#### PROBLEM DETAILS
Write out the entire listing below exactly as it appears, minus any pictures.
-- -- --
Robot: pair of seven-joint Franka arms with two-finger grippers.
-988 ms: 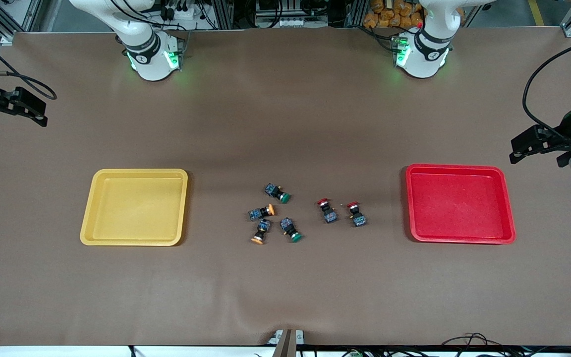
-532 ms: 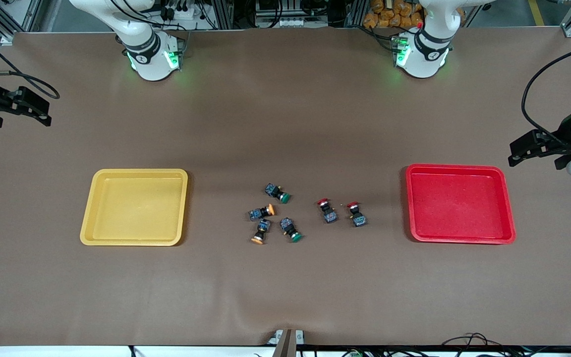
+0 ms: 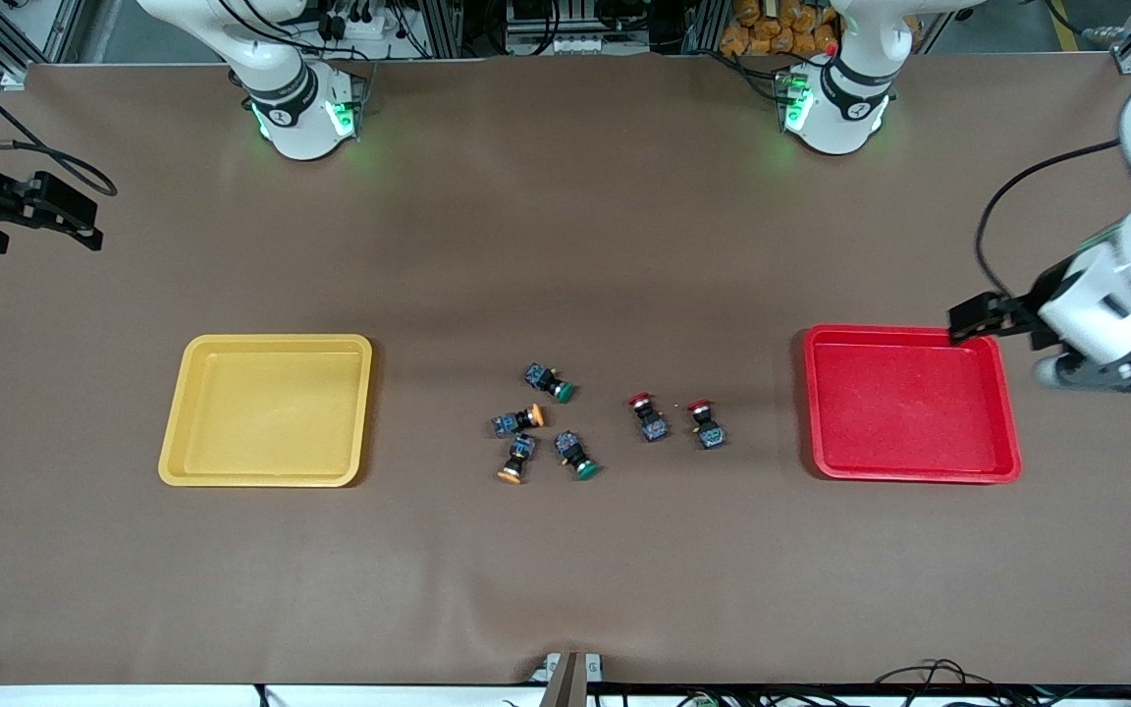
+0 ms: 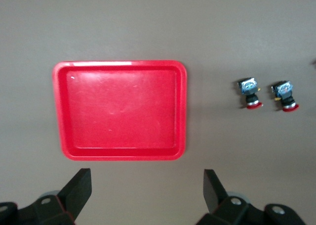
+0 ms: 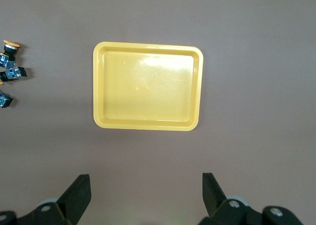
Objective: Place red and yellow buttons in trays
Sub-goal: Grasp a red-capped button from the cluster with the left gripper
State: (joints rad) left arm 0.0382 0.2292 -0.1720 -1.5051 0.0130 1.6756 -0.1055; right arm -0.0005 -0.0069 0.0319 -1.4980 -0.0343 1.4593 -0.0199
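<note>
Two red buttons (image 3: 650, 418) are lying on the table (image 3: 565, 570) side by side, caps pointing toward the robots' bases, bodies toward the front camera, beside the red tray (image 3: 1009, 412). Two yellow buttons (image 3: 517, 440) are sitting among the green buttons (image 3: 565, 422) mid-table, one capped toward the camera, the other pointing toward the left arm's end. The yellow tray (image 3: 173, 432) is lying toward the right arm's end. The left gripper (image 4: 148, 188) is hovering by the red tray's edge, fingers wide, holding nothing. The right gripper (image 5: 146, 190) is hanging over the table's end, fingers wide, empty.

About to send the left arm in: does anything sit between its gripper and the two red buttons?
Only the empty red tray: the open left gripper hangs over its corner, and the red buttons lie past it on bare table.
</note>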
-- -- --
#### YOUR RESPONSE
Robot: pair of seven-joint Franka arms with two-finger grippers.
-988 ms: 
-532 ms: 
+0 ms: 
+0 ms: 
+0 ms: 
Objective: Place red and yellow buttons in trays
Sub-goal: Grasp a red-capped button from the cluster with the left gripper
State: (joints rad) left arm 0.0382 0.2292 -0.1720 -1.5051 0.0130 1.6756 -0.1055; right arm -0.0005 -0.0069 0.0319 -1.4980 -0.0343 1.4593 -0.0199
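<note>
Two red buttons (image 3: 650, 418) are lying on the table (image 3: 565, 570) side by side, caps pointing toward the robots' bases, bodies toward the front camera, beside the red tray (image 3: 1009, 412). Two yellow buttons (image 3: 517, 440) are sitting among the green buttons (image 3: 565, 422) mid-table, one capped toward the camera, the other pointing toward the left arm's end. The yellow tray (image 3: 173, 432) is lying toward the right arm's end. The left gripper (image 4: 148, 188) is hovering by the red tray's edge, fingers wide, holding nothing. The right gripper (image 5: 146, 190) is hanging over the table's end, fingers wide, empty.

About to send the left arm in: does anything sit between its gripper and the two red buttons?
Only the empty red tray: the open left gripper hangs over its corner, and the red buttons lie past it on bare table.
</note>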

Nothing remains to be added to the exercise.